PROBLEM DETAILS>
Please give back the listing below in full. Change nothing.
(AVAILABLE DATA Opens)
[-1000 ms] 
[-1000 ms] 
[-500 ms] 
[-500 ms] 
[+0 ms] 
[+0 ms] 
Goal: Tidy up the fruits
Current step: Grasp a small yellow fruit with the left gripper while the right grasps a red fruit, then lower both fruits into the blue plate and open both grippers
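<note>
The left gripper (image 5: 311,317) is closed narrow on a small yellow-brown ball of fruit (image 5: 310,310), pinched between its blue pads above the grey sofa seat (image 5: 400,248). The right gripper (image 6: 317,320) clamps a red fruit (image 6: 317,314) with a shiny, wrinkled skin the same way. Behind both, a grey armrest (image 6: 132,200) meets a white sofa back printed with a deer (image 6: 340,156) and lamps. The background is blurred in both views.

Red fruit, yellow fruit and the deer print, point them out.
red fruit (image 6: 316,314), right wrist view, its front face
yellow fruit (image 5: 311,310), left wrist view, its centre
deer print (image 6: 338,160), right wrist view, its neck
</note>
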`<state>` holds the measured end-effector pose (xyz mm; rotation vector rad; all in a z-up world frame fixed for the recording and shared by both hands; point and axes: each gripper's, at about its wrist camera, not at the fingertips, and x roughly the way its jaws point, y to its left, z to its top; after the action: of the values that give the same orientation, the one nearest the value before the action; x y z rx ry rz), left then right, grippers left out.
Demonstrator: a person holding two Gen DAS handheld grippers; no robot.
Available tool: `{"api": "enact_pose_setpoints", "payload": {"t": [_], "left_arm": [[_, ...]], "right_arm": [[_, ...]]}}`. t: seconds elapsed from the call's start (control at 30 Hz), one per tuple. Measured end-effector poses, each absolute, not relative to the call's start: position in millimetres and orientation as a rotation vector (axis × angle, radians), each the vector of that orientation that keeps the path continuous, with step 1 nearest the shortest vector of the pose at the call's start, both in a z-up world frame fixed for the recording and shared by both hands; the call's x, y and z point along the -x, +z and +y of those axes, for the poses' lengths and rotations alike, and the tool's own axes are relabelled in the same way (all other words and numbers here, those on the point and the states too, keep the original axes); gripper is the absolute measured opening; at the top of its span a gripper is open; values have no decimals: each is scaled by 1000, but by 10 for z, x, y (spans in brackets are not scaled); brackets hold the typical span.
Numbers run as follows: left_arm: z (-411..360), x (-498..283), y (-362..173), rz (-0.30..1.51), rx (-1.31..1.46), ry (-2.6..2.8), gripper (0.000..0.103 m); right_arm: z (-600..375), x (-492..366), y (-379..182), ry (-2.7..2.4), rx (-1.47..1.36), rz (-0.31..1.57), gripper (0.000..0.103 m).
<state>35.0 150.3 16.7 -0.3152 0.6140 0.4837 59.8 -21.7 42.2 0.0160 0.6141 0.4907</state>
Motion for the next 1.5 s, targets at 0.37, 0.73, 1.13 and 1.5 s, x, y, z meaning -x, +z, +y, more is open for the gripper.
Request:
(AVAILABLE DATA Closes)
RESULT FOR THIS EXERCISE>
[-1000 ms] 
[-1000 ms] 
[-500 ms] 
[-500 ms] 
[+0 ms] 
[+0 ms] 
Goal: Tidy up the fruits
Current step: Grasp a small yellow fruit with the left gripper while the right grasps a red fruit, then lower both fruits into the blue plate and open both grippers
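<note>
The left gripper (image 5: 311,317) is closed narrow on a small yellow-brown ball of fruit (image 5: 310,310), pinched between its blue pads above the grey sofa seat (image 5: 400,248). The right gripper (image 6: 317,320) clamps a red fruit (image 6: 317,314) with a shiny, wrinkled skin the same way. Behind both, a grey armrest (image 6: 132,200) meets a white sofa back printed with a deer (image 6: 340,156) and lamps. The background is blurred in both views.

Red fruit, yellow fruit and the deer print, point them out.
red fruit (image 6: 316,314), right wrist view, its front face
yellow fruit (image 5: 311,310), left wrist view, its centre
deer print (image 6: 338,160), right wrist view, its neck
</note>
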`<state>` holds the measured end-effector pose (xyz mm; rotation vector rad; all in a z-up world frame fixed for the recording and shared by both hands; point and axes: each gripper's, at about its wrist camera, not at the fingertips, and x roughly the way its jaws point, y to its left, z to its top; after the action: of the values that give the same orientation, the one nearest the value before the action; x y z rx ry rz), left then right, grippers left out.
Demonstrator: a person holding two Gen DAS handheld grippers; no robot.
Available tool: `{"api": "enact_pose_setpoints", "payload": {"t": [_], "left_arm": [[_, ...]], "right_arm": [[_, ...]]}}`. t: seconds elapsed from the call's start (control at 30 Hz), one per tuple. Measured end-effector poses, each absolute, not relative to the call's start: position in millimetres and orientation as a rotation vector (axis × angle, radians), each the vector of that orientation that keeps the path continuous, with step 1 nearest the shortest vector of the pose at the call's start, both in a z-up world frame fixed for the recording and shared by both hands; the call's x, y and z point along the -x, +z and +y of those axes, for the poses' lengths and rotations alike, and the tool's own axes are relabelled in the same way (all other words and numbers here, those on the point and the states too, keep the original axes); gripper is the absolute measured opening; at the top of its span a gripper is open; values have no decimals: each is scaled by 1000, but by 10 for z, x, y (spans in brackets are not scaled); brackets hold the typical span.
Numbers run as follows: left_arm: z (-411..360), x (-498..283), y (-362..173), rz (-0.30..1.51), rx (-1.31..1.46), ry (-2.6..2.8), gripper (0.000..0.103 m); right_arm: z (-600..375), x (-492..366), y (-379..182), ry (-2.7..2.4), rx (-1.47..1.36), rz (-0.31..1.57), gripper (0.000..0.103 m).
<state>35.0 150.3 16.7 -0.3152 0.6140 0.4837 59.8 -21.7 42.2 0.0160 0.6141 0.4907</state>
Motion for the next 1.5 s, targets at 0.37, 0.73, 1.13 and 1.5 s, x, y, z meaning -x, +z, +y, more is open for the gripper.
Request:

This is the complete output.